On The Subject of My Mother as My Father

Whenever my friend talks about how her dad is bossy and complains too much, I say, “Must be nice to argue with your dad.”

“Don’t do that!” she yells, because I made her sound like a jerk for complaining about her dad when I haven’t seen mine since I was thirteen.

I don’t miss him, but I do think about him. For at least a tiny portion of my life, I got to be a daddy’s girl. I remember him bouncing me on his knee and singing a song and at the end of that song I’d clap and yell, “Mambo!”

I remember one day my brother hurt my feelings and when my dad found me on the couch crying I said, “He’s ruining my life!” My dad went upstairs to have a few words with him and it was a long time before that little creep bothered me again.

My parents, back when I was just a glimmer in their eyes.

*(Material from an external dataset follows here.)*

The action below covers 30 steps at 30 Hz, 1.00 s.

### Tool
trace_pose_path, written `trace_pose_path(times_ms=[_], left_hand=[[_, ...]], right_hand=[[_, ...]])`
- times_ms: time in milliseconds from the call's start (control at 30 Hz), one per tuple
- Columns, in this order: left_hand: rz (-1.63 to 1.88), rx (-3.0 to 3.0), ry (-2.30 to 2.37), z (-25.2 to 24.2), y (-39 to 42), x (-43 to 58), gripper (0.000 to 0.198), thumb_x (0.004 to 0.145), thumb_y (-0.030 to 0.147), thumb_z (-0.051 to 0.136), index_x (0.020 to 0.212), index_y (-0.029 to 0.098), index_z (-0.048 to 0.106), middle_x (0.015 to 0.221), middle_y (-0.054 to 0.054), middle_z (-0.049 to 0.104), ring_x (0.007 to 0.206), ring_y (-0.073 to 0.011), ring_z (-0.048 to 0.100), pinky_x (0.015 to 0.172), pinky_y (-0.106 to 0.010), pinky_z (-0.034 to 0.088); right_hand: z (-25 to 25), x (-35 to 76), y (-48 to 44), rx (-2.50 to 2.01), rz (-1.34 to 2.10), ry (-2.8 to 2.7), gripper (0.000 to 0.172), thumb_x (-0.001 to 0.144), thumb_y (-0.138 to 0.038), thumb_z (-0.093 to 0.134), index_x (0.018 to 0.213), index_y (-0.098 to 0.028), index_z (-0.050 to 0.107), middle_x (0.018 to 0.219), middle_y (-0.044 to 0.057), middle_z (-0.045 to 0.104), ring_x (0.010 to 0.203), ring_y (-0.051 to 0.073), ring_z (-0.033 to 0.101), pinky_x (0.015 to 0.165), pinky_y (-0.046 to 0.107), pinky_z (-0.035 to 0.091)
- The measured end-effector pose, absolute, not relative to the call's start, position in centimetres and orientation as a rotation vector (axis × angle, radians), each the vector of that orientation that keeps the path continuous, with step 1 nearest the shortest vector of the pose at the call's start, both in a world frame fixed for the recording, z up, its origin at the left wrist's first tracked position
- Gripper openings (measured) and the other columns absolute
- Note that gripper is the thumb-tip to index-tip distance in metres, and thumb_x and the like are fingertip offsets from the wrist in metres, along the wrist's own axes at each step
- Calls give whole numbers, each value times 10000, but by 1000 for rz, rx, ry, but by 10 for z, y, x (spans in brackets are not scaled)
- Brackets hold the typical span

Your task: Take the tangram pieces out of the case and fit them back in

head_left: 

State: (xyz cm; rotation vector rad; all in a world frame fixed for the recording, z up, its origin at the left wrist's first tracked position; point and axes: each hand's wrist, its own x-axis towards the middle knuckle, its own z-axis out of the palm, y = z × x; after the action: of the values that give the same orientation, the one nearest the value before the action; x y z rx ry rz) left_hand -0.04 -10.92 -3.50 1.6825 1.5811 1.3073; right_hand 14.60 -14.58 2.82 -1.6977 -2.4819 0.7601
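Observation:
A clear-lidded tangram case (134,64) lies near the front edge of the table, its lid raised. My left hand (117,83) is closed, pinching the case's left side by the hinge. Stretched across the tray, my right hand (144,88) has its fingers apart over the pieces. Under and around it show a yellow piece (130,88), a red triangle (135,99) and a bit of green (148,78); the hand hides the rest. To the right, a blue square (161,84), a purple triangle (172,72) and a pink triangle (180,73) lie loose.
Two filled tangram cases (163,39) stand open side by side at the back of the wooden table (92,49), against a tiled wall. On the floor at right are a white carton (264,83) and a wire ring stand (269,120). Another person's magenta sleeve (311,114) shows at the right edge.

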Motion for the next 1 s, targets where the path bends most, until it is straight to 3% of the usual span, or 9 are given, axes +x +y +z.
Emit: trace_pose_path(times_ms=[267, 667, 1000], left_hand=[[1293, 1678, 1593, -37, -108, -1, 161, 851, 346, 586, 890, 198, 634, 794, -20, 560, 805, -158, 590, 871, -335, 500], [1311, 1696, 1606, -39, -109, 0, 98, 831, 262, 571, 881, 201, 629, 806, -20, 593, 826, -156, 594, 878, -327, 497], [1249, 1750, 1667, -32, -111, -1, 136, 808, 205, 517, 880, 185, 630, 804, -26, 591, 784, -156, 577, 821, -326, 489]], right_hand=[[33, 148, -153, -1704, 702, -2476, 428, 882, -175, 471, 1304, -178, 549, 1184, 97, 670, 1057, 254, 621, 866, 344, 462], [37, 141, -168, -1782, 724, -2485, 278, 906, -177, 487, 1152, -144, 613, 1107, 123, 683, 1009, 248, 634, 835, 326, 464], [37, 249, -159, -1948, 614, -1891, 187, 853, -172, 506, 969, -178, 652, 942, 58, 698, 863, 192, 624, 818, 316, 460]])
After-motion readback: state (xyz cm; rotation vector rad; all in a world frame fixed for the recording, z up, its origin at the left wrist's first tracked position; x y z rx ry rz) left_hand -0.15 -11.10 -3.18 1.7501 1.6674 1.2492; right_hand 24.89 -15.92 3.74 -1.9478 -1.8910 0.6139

With my parents’ divorce, my mother’s role changed so drastically and at the time, we naturally had no clue that she was going to have to be our mom AND our dad all at once.

She became the sole provider and head of household. She had to discipline and nurture two kids who were entering the next awful stage  that comes after the Terrible Twos: Being lousy teens.

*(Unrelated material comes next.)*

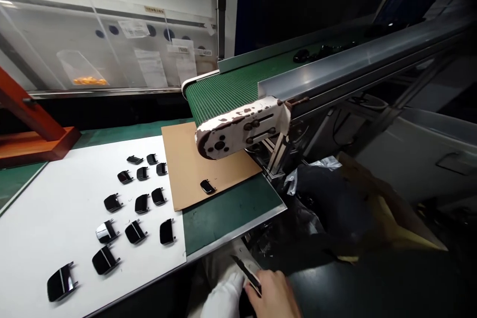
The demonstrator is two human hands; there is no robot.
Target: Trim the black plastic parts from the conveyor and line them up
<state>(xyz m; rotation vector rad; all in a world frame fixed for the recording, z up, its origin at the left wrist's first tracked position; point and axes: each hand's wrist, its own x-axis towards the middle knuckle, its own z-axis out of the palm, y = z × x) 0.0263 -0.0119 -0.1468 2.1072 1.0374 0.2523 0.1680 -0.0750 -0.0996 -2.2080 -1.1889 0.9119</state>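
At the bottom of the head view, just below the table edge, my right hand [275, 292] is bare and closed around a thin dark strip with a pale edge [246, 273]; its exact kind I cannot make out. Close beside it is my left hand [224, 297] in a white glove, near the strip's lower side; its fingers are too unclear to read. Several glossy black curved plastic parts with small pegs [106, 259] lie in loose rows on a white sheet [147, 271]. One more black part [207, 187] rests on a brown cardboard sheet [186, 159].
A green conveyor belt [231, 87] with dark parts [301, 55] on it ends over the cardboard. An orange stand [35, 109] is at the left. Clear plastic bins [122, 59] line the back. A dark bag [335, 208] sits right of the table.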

One Father’s Day, I sent my mom a floral arrangement thanking her for taking on the role of both parents. This year, I’m not doing it again. I had to take a long look at my mother and no longer have her play his part. I just want her to be my mom anymore.

I thought a lot about how I never had to deal with some of the stuff my friends had to, such as having to ask TWO parents for permission to go to the movies or the mall. I only ever had to ask my mom and I loved the efficiency of that system. Even now I still think about how she has done her best to provide for my brother in areas of life that remain completely foreign to us as the only two women in the house. Just as I struggle to understand the men around me, I assume my mom still can’t sort out what the heck is running through my brother’s brain.

Sometimes I see how some of my friends have parents who are still very much in love with each other. I very clearly remember an afternoon at a friend’s house and as her mother chopped some vegetables while at the kitchen counter, her dad walked up from behind, wrapped his arms around her and sang, “L.A. Womaaan.”

It’s not a total bummer to be without a dad, but it’s possible that life would have been much easier for us if my mom had someone she could count on. My mom always says that the best part of her being single is that she shares the TV remote with no one. I don’t disagree.

Though my father and I left off on really bad terms, I have learned to appreciate the roles of good fathers by seeing how much they impact the lives of their families. After a friend’s father passed away, his family continued to include his memory into every new event. His picture was carried down the aisle at a wedding and some of them even got a tattoo of a heart to symbolize the many years he struggled with a pacemaker. I felt so lucky to have met him because he was the kind of guy who could make criticizing his own children sound like comedy. They may not have appreciated the jokes, but I sure did, and he made me feel so welcomed in his home. It means the world to me when friends’ parents approve of having me around.

My dad once dedicated a song to me called “Mi Niña” in which the singer describes his daughter as a source of inspiration whose smile instills a sense of hope in his life, and how she will be there when he’s reached old age. It’s too bad, because I don’t even know if I’ll ever see my father again. I know that he is still alive, but he’s in another country now.

And now I’m going to sob for a while because I haven’t heard the song in years and it just always hits me hard. I hope that everyone reading this will have a special weekend, with your fathers and mothers, or any one amazing who has raised you and loved you.